Tre saggi brevi su un unico tema: la colpa del perseguitato – la pena. Nel saggio del titolo Herta Müller fa lei stessa l’inventario della compromissione, “oggettiva” si diceva al tempo del sovietismo trionfante, per tipologie. Si sopravvive ai totalitarismi con la morte nel cuore, se sono durati cinquanta e sessant’anni. Nazisti o sovietici che fossero. Anche in chi a un certo punto si è ribellato: l’insidia rimane del compromesso, l’accomodamento, il tradimento. È il caso in particolare di Inge Müller, che fu “gioventù hitleriana con le chiavi del cielo al collo”, arruolata nel 1945 a vent’anni quale ausiliaria nella Luftwaffe, e nel dopoguerra comunista nella Germania Democratica, ma incapace di trovarsi appigli resistenziali nella vita precedente.

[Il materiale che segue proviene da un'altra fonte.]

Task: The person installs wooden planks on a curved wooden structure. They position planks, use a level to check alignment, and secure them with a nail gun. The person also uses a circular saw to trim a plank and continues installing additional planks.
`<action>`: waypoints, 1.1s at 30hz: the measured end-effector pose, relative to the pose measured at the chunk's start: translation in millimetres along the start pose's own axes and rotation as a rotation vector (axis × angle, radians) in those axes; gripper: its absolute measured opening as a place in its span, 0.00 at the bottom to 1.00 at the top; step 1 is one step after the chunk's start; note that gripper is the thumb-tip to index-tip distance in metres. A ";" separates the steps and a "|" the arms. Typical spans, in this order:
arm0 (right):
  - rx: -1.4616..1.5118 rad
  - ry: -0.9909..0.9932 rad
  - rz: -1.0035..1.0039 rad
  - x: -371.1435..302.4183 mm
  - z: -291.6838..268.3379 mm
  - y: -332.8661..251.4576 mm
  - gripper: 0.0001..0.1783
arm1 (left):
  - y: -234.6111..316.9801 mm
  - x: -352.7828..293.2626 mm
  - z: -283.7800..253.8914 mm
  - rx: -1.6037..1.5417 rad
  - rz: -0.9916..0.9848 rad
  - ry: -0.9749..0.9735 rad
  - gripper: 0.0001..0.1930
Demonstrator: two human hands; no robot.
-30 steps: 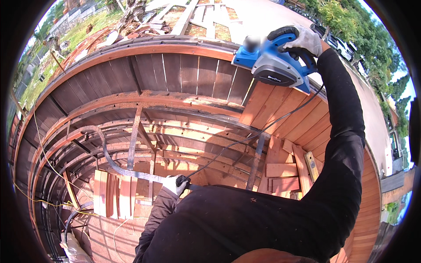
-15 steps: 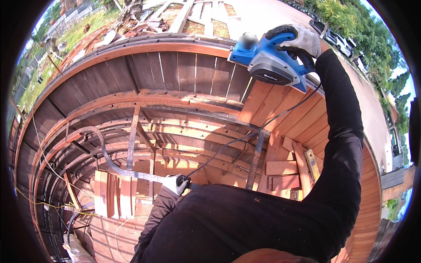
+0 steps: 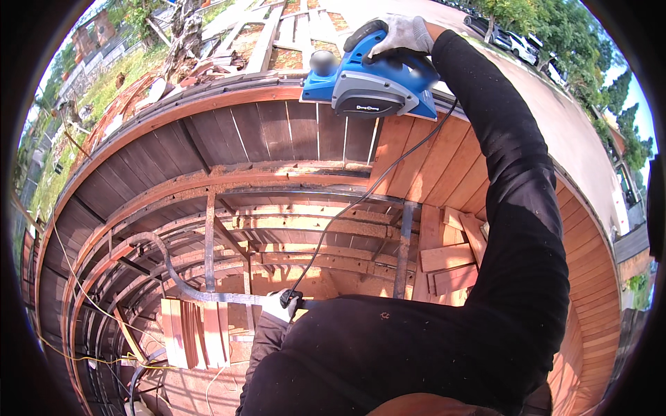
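Observation:
My right hand [image 3: 404, 36], in a grey work glove with dark fingers, is closed round the handle of a blue electric planer [image 3: 371, 93]. The planer rests on the top edge of the curved board wall [image 3: 409, 149], near where dark boards meet reddish ones. Its black power cord [image 3: 338, 216] hangs in a curve down to my left hand [image 3: 279, 306]. That gloved hand is closed at a grey metal rail [image 3: 229, 298], and the cord meets its dark fingers. Whether it also grips the cord, I cannot tell.
Inside the curved frame, short boards [image 3: 194, 333] stand beside the rail, and more loose boards [image 3: 447, 263] lie at right. Upright metal posts [image 3: 404, 249] stand below the wall. Beyond it lie scattered planks [image 3: 267, 41] and a pale road [image 3: 555, 125] with parked cars [image 3: 517, 45].
The planer and my right hand have moved left along the wall's top edge, and the cord has swung with them. My left hand stays at the rail. The whole view has shifted slightly.

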State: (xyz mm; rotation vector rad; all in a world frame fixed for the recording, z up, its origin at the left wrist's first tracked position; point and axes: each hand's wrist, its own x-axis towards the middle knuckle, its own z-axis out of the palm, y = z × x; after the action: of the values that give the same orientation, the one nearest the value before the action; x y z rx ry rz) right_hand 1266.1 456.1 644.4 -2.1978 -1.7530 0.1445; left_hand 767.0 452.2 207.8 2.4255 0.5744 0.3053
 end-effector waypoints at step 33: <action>0.141 0.063 -0.022 -6.3 10.1 -15.7 0.27 | 20.4 1.7 -12.0 -0.018 -0.096 0.021 0.09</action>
State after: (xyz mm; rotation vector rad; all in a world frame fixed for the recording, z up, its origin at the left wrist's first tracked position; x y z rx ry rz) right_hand 1247.2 455.0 639.0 -2.0605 -1.6787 0.1857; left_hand 771.0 444.7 230.0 2.3712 0.6916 0.2949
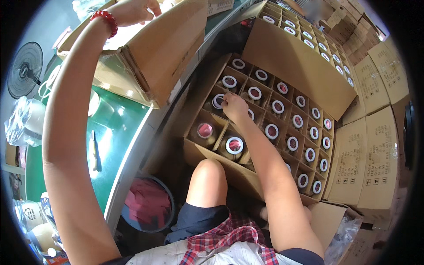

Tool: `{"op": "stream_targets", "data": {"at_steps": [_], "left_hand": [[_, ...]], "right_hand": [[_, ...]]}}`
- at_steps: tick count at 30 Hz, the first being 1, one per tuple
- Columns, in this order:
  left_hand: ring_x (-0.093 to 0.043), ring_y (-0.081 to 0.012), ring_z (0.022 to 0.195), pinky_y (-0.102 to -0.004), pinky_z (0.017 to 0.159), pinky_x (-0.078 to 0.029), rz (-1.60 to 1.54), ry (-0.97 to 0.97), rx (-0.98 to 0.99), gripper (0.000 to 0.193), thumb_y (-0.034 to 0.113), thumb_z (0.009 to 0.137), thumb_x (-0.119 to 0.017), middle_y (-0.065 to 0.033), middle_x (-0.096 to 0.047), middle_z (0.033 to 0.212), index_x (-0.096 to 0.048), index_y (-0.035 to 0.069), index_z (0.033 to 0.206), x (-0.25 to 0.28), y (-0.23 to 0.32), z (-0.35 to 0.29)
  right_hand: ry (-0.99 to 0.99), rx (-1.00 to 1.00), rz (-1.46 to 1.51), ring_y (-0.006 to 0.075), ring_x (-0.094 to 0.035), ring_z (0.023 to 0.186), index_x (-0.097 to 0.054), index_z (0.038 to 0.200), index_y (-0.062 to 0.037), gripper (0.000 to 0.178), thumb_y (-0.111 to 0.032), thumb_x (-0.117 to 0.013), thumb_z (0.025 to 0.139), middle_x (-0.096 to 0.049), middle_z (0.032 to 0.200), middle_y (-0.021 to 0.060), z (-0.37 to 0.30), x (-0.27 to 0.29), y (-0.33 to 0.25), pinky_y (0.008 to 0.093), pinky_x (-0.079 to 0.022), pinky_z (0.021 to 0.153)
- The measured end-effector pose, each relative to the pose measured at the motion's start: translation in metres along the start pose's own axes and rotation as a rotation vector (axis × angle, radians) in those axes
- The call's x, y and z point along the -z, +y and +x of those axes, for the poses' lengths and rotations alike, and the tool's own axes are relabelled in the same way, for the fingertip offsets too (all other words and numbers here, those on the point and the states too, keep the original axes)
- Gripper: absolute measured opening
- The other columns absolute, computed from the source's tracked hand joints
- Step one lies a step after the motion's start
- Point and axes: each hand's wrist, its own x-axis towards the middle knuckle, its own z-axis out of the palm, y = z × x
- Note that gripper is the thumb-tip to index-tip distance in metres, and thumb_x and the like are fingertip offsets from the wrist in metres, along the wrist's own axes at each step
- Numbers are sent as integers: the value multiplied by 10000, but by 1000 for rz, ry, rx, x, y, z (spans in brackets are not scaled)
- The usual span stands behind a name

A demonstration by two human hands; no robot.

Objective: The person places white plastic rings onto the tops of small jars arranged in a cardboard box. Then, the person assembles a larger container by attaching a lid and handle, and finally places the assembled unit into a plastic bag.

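Observation:
My right hand is closed at a white ring on top of a glass bottle in a divided cardboard carton. The fingers pinch the ring's right edge. Several bottles around it bear similar white rings, some with pink showing inside. In the near left corner stands a bottle without a ring, pink at its mouth; beside it is a ringed bottle. My left hand, below a red beaded bracelet, reaches over an open cardboard box, fingers loosely bent and apart. Part of the box's contents is hidden.
The box sits on a green table with a cutter knife. Below, a round bin holds pink pieces. Another bottle carton lies beyond the flap. Stacked cartons stand at right, a fan at far left.

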Motion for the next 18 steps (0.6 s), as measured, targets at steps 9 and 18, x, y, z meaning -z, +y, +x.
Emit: {"op": "stream_targets", "data": {"at_steps": [9, 18], "left_hand": [[-662, -206, 769, -338, 707, -525, -34, 349, 62, 244, 223, 785, -667, -65, -709, 838, -704, 68, 970, 5, -8, -12], [-550, -139, 531, -294, 486, -439, -473, 792, 117, 138, 88, 827, -595, -85, -620, 644, -658, 22, 931, 2, -29, 0]], "right_hand": [[-174, 189, -361, 358, -618, 963, -555, 1061, -30, 266, -201, -495, 867, -667, 991, 163, -9, 6, -17, 464, -507, 782], [1, 472, -592, 305, -579, 1024, -580, 1084, -34, 294, -197, -514, 848, -633, 1030, 147, 3, 6, -19, 460, -469, 826]]}}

C’è una forte connotazione germanica in questi “destini perduti”, nazionale se non etnica: la Germania non ha senso epico, la nuova come la vecchia. Vuole il primato ma non senso della storia. Il suo dolore, che continuamente lamenta, è sempre privato, personale. Con l’aggiunta della storia. Il senso di colpa è poi più forte tra i tedeschi aussiedler, dell’esterno, i cui genitori e fratelli maggiori furono tra i più volenterosi carnefici di Hitler. Una condizione paradossale, nota la curatrice Federica Venier: essere “vittime ma figli di carnefici”, e “fuggire dal proprio paese per andare verso la Germania, origine e cuore del conflitto”. Herta Müller non fa eccezione, che non è in pace con se stessa. I tre scrittori che qui rievoca, Theodor Kramer, Ruth Krüger, l’autrice di “Vivere ancora. Storia di una giovinezza”, sopravvissuti alla dittatura o a Auschwitz, e la stessa Inge Müller, sono in vario modo suoi alter ego. Benché tutt’e tre siano finiti nel suicidio, Inge nel 1966 dopo vari tentativi e ricoveri in manicomio.

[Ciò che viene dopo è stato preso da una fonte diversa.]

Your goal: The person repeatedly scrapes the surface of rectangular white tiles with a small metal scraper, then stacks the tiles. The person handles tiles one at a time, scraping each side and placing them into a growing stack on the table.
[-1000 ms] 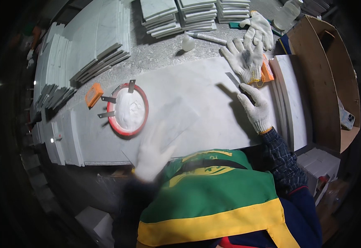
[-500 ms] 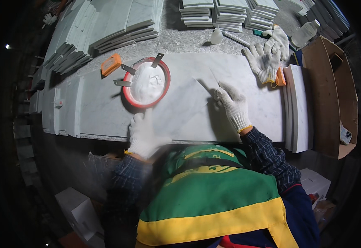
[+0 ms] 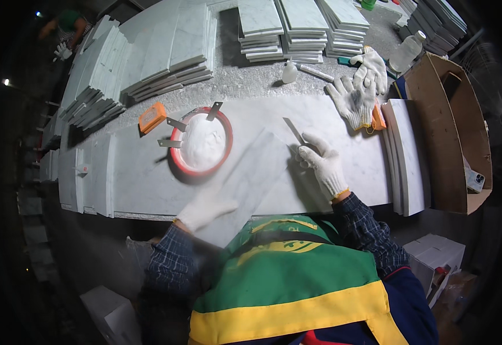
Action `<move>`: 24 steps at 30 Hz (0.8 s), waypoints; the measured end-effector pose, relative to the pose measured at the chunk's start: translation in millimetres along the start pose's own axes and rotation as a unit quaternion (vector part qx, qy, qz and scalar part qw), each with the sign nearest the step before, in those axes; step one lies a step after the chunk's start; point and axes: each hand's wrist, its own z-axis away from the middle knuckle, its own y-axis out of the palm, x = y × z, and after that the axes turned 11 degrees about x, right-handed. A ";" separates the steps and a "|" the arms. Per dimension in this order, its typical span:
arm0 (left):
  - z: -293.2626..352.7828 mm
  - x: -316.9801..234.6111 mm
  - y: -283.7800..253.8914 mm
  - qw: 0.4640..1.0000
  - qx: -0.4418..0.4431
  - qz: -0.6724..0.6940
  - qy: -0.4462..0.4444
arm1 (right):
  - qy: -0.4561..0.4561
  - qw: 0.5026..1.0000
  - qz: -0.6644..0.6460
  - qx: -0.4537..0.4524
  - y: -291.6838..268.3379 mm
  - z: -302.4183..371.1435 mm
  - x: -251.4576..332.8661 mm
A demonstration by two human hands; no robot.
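Note:
My left hand (image 3: 205,208), in a white knit glove, grips the near part of a narrow pale marble tile (image 3: 257,167). Its thumb lies over the tile, while its fingers are blurred at the left edge. The tile slants across a larger white marble slab (image 3: 343,172), its near end overhanging the table's front edge. To the right, my gloved right hand (image 3: 324,167) is closed on a thin metal scraper blade (image 3: 293,130) that points away to the upper left. A red-rimmed bowl (image 3: 230,141) holds white paste (image 3: 203,141), with several metal blades (image 3: 214,111) on its rim.
Marble tiles (image 3: 188,43) are stacked along the back. An orange box-shaped tool (image 3: 152,118) lies left of the bowl. Spare gloves (image 3: 354,99), a small bottle (image 3: 289,72) and a larger clear bottle (image 3: 406,53) stand beyond my right hand. A cardboard box (image 3: 435,138) borders the right side.
My left hand has moved down toward me, away from the bowl. The blade in my right hand has tilted further left. The view has shifted, and a person shows at the far left.

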 end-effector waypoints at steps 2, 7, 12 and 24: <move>1.3 2.9 2.8 0.999 -0.024 0.043 -0.004 | 0.036 0.995 -0.097 -0.007 -9.2 2.7 4.8; 48.5 -4.2 -6.9 0.979 -0.038 0.198 -0.018 | 0.041 0.959 -0.263 0.093 -22.0 9.3 26.3; 107.1 -7.6 -19.4 0.915 -0.171 0.365 0.002 | 0.120 0.973 -0.003 0.198 15.7 -6.6 61.3; 112.6 -14.1 -28.9 0.922 -0.256 0.288 0.018 | -0.196 0.779 0.580 0.138 117.2 -101.5 74.0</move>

I tre destini sono simili, benché diversi. “Così simili nella loro struttura psichica”, li dice Herta Müller, “e così dannatamente e irrevocabilmente dissimili nella colpa”. Ma forse è il contrario: la colpa di aver vissuto la dittatura, le dittature, li amalgama e li ha disintegrati. Il sovietismo Herta Müller dice “il Noi (che) governava contro l’Io”. Apparentemente. Più vera è la conclusione: “Per il singolo fu inventata e distribuita la colpa”. Il sovietismo non governava per nessun “Noi”, non nell’Urss né nella Germania Democratica, che ha lasciato più povere di prima.
Non c’è identificazione possibile tra vittima e carnefice, ma nei fatti sì. La storia del sovietismo, dei guasti che produsse in tante generazioni di europei, e più dove si sostituì al nazismo, come in Germania Orientale, resta da fare, ma il più è noto. Inge Müller si sposò tre volte, da ultimo, dodici anni prima del suicidio, con Heiner Müller, il “secondo Brecht” del Novecento tedesco. Il quale alla sua morte non trovò una lacrima, né mai, né prima né dopo, un apprezzamento per la sua poesia. La stessa poesia può essere il collante, argomenta Herta Müller: il perseguitato se la ripete per sopravvivere agli aguzzini, i persecutori se la ripetono alla ricerca di una faglia per farne una colpa.